Uniqueness of US City Names

I've traveled around the USA a lot in my life and I've always noticed how many city names are re-used from state-to-state (not to mention US cities that use names from other countries)!

On a trip to Bowling Green, KY a couple of years ago, we accidentally booked a hotel for Bowling Green, OH and I started to wonder: How many unique city names are there?!?

So, today, I decided to try and roughly quantify it. I found this great free database of US cities from SimpleMaps which has 30,844 US cities listed in a convenient CSV format.

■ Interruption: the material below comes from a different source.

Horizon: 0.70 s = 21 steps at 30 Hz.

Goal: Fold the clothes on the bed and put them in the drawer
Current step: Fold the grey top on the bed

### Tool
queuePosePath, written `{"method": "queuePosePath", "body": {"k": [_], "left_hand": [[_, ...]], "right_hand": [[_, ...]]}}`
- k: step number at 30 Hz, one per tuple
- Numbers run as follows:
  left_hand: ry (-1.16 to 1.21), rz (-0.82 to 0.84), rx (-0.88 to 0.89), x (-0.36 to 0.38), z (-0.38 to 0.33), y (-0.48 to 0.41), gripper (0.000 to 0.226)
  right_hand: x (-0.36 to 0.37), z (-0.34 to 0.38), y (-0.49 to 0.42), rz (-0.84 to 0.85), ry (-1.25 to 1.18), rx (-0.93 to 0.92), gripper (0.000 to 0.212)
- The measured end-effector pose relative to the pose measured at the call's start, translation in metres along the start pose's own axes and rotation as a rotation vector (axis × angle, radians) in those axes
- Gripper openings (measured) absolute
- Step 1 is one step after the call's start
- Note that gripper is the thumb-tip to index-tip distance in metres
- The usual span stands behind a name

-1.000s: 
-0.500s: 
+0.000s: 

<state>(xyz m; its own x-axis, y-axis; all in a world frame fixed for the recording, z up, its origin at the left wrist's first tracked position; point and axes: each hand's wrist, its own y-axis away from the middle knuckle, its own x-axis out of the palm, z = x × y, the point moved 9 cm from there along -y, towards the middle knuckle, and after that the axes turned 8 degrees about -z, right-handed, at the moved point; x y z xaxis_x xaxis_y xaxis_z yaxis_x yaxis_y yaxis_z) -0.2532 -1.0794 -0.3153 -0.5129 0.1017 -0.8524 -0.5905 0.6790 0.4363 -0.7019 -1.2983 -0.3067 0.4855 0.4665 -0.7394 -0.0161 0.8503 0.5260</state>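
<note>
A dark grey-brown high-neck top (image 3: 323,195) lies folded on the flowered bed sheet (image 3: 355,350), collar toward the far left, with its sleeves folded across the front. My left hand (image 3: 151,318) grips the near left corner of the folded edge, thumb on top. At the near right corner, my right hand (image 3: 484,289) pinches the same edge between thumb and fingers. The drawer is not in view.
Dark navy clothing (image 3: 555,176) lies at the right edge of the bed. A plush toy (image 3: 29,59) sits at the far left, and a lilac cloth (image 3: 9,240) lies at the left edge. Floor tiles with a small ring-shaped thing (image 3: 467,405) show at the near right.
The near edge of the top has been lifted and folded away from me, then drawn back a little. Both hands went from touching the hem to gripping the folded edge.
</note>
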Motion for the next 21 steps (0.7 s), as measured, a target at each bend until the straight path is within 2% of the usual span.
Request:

I threw together a simple PHP script to process the data and here's what I found.

Out of 30,844 US cities, there were 16,782 cities with unique names (about 54%).

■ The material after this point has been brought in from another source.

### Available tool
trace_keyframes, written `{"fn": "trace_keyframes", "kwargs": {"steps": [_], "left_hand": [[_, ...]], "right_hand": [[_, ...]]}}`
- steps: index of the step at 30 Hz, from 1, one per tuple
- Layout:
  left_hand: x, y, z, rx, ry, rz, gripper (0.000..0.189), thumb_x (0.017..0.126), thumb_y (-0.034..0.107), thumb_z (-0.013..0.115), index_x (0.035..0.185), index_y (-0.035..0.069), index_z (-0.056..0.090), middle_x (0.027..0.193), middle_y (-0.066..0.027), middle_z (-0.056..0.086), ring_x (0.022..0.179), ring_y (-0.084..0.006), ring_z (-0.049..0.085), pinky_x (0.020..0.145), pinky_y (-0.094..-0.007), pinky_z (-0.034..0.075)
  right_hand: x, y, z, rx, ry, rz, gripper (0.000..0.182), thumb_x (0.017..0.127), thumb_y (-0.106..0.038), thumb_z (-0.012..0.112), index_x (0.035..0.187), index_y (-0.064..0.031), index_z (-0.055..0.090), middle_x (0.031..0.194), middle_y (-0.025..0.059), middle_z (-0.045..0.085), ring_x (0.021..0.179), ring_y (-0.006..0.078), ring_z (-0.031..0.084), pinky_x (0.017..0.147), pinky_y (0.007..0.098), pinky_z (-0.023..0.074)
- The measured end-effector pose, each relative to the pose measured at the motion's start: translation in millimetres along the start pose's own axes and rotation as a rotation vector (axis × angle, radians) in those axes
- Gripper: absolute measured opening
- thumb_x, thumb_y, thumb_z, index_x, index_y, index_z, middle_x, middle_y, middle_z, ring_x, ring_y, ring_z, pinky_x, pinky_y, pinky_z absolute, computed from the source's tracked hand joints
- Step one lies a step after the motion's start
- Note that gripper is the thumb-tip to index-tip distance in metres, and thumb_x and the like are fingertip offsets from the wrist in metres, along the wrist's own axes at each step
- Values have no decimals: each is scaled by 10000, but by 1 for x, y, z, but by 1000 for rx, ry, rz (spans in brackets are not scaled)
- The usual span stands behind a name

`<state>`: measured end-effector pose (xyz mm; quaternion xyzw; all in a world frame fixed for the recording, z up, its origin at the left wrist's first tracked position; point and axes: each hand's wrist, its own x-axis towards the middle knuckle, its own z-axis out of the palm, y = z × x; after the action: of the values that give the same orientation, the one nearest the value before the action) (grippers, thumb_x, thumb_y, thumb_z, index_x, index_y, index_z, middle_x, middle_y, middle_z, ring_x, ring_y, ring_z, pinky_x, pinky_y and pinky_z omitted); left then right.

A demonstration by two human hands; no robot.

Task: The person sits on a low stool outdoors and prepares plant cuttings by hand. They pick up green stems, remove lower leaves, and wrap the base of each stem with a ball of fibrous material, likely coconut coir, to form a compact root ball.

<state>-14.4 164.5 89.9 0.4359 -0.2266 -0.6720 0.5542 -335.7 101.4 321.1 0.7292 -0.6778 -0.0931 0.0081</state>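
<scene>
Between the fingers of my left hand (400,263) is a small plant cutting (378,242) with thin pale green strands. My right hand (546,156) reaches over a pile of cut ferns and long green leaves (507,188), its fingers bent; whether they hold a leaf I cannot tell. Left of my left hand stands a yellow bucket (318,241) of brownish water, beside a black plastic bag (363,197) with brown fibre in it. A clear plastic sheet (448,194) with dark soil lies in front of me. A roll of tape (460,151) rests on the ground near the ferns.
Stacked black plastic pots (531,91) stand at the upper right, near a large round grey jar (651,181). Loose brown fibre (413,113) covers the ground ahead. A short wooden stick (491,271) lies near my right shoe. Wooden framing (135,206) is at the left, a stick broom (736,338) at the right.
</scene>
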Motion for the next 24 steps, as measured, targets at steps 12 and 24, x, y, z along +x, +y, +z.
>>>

And the most common city names (which I defined as cities that were duplicated 15 times or more) are:

  • Franklin (29)
  • Fairview (24)
  • Marion (23)
  • Clinton (23)
  • Greenville (22)
  • Springfield (21)
  • Madison (21)
  • Georgetown (20)
  • Centerville (20)
  • Kingston (20)
  • Arlington (19)
  • Salem (19)
  • Clayton (19)
  • Washington (18)
  • Dayton (18)
  • Oakland (18)
  • Lexington (18)
  • Princeton (18)
  • Waverly (18)
  • Cleveland (17)
  • Jackson (17)
  • Manchester (17)
  • Fairfield (17)
  • Burlington (17)
  • Hillsboro (17)
  • Auburn (17)
  • Ashland (17)
  • Riverside (16)
  • Buffalo (16)
  • Trenton (16)
  • Mount Vernon (16)
  • Farmington (16)
  • Milton (16)
  • Chester (16)
  • Jamestown (16)
  • Jefferson (16)
  • Fulton (16)
  • Columbus (15)
  • Bridgeport (15)
  • Columbia (15)
  • Albany (15)
  • Aurora (15)
  • Henderson (15)
  • Monroe (15)
  • Utica (15)
  • Middletown (15)
  • Florence (15)
  • Troy (15)
  • Lebanon (15)
  • Weston (15)
  • Hamilton (15)
  • Danville (15)
  • Liberty (15)
  • Oxford (15)
  • Newport (15)
  • Hudson (15)
  • Midway (15)
  • Oak Grove (15)
  • Union (15)

Here's a Github project which has a basic composer file and docker setup for running locally.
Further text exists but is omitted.